Siapa yang seharusnya menjadi pelaksana referendum itu?

Sudah seharusnya adalah badan internasional yang independen, berbobot, dan harus disiapkan. Oleh karena itu sebelumnya harus ada kesepakatan antara Indonesia, Portugal dan PBB untuk mempertegas perlunya referendum.

Bagaimana dengan pernyataan Gubernur Timor-Timur yang menyebutkan referendum hanya akan memecah belah rakyat Timor-Timur?

Di banyak negara, bila ada masalah sudah biasa jalan keluarnya dilakukan dengan referendum.

Apakah masyarakat Timor-Timur sendiri sudah mampu untuk menentukan pilihan sendiri tanpa campur tangan pihak lain?

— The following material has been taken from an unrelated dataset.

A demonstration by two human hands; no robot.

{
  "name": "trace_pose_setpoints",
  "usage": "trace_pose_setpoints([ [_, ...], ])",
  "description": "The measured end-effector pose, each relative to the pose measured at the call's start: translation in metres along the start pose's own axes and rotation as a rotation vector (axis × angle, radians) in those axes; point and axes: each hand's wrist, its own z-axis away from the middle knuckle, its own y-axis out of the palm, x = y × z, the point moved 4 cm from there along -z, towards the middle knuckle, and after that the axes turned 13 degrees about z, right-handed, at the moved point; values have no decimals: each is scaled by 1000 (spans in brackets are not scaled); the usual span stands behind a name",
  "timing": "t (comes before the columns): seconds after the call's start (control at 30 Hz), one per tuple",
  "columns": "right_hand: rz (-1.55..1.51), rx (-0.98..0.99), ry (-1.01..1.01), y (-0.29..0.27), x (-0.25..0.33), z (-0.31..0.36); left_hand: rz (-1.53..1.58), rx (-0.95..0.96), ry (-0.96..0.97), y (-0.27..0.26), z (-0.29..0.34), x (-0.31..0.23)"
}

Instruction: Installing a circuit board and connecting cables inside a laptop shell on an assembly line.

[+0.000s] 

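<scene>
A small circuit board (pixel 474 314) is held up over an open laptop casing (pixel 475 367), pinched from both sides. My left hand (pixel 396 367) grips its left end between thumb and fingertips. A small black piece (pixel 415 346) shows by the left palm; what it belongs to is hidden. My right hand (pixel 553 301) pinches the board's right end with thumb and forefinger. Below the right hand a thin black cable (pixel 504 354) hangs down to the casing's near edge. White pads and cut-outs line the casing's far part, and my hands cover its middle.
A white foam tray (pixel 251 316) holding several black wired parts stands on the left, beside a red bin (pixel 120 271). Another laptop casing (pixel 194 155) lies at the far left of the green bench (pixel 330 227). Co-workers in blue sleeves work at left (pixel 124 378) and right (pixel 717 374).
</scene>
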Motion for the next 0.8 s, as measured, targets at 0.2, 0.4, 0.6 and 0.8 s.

Soal mampu atau tidak mampu harus ditanyakan kepada rakyat. Waktu Indonesia diproklamasikan tanggal 17 Agustus 1945 juga tidak bertanya kepada rakyat Indonesia terlebih dahulu.

Bukankah integrasi Timor-Timur ke Indonesia pada awalnya juga dilakukan oleh orang Timor-Timur sendiri?

Berapa orang, siapa-siapa yang menginginkan integrasi itu? Jika memang ada orang Timor-Timur yang melakukan integrasi, maka sudah seharusnya ada arsipnya, siapa mereka itu? Kapan itu dilakukan? Kapan waktu pelaksanaan integrasi?

Bagaimana Anda melihat adanya eksodus orang-orang pendatang dari Timor-Timur?

Saya sudah mengusulkan kepada pemerintah agar dibentuk tim yang independen yang terdiri dari pemerintah pusat dan pemerintah daerah untuk mengecek siapa yang melakukan teror kepada penduduk pendatang itu. Saya sendiri mendengar banyak versi. Pertama, menyebutkan bahwa ABRI sendiri yang melakukan teror. Versi kedua, menyebut pelakunya adalah pemuda Timor-Timor yang bertopeng. Ketiga, menyebutkan mereka pulang ke daerah asal karena ekonomi mulai turun dan tidak adanya pasokan barang-barang dagangan. Versi terakhir, dari Komandan Korem di sana, yang menyebutkan bahwa karena hari libur maka 50 ribu orang pulang ke daerah asal untuk liburan.

Bagaimana sikap Anda kepada para pendatang yang pulang ke daerah asal ketika situasi tidak aman di Timor-Timur?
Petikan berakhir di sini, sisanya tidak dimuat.